Metals trader Lee Kee eyes rising demand in region from Belt and Road Initiative

Singapore office set up to capture rising opportunities

China’s “Belt and Road Initiative” is expected to boost demand for commodities in the region and has prompted Hong Kong’s metals trader Lee Kee Holdings to set up an office in Singapore to capture rising opportunities.

Founded in 1947, Lee Keetrades zinc, nickel, aluminium and a host of other metals and supplies more than 1,000 manufacturers in China and Asia.

The company’s chief executive, Clara Chan Yuen-shan, said the company decided to open an office in Singapore to serve customers in Southeast Asia.

“We have many manufacturer customers in Vietnam, Malaysia and Indonesia making homewares, toys and other consumer products,” she told the South China Morning Post. “We are expecting an increase in demand from our customers in Southeast Asia in light of the ‘Belt and Road Initiative’. This is why we decided to expand in Singapore.”

This is Lee Kee’s first office outside Hong Kong, Taiwan and mainland China.

Beijing launched the belt and road trade scheme in 2013, with infrastructure projects ranging from power plants, roads and railways to trade promotion spread across 62 countries in Asia, the Middle East and Europe.

Chan said she believed the initiative would mainly cover infrastructure projects, with railways and power plants first to be developed.

“When all these infrastructure projects are done, trade will then follow, and this is when manufacturers in Southeast Asia would develop more products and need more metals from us,” she said.

Chan said her company traditionally sourced metals for their customers, but in recent years it had expanded into other services, ranging from aiding quality control to reducing pollution and wastage.
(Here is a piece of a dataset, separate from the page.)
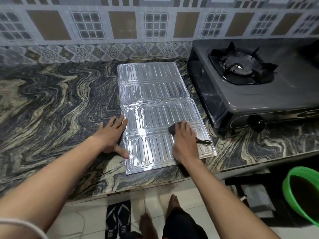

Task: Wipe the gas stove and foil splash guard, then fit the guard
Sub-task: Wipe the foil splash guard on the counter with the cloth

“Many manufacturers are concerned only about their operations and orders. They do not care too much about pollution or risk management. They would require more education to understand the need for using the London Metal Exchange or the Hong Kong Exchanges and Clearing platform to hedge their risks,” she said.

HKEX acquired the London exchange in December 2012 to expand into commodities trading.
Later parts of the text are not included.